Рассматривая проблему различения военных и невоенных объектов в деле Шимоды (1963 г.) по иску японских граждан, касающемуся атомных бомбардировок Хиросимы и Нагасаки, против японского правительства, окружной суд Токио пришел к выводу, что в условиях тотальной войны существует тенденция к расширительному толкованию понятия военного объекта. Тогда, предположил Суд, любой подданный воюющего государства может считаться комбатантом, а любой объект - военным. В свою очередь, это может привести к уничтожению всего населения и всего имущества неприятеля. Соответственно, заключил Суд, неправильно считать, что различие между военным и невоенным объектом стирается в условиях тотальной войны <16>. -------------------------------- <16> See: Judgment of Dec. 7, 1963, ILR. 31. P. 632 - 633.

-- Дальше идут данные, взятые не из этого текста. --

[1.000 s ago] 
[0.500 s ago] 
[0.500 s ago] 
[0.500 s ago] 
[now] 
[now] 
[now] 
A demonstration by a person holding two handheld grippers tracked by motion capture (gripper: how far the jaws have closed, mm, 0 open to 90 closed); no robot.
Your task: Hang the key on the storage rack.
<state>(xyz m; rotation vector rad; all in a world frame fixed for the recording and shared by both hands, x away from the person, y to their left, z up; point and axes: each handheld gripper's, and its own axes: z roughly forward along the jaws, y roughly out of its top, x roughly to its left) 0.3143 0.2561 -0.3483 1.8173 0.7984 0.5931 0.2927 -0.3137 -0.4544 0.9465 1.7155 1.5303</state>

В процессе по делу нацистского военного преступника Оллендорфа (Einsatzgruppen Trial) американский военный трибунал в Нюрнберге обосновывал отступление от правил защиты гражданского населения требованиями военной необходимости. В мотивировочной части приговора от 10 апреля 1948 г. трибунал пояснил: города подвергаются бомбардировкам из тактических соображений с целью разрушить коммуникации, железнодорожные узлы, уничтожить военные предприятия, поставляющие боеприпасы и оружие, и тем самым затруднить действия вооруженных сил противника... потери среди гражданского населения, утверждал трибунал, становятся неизбежным, неустранимым следствием ведения военных действий <17>. Аналогичным образом американцы обосновывали разрушительные бомбардировки Багдада во время войны в Заливе 1990 - 1991 гг., причинившие огромный ущерб гражданскому населению. -------------------------------- <17> Давид Э. Указ. соч. С. 194.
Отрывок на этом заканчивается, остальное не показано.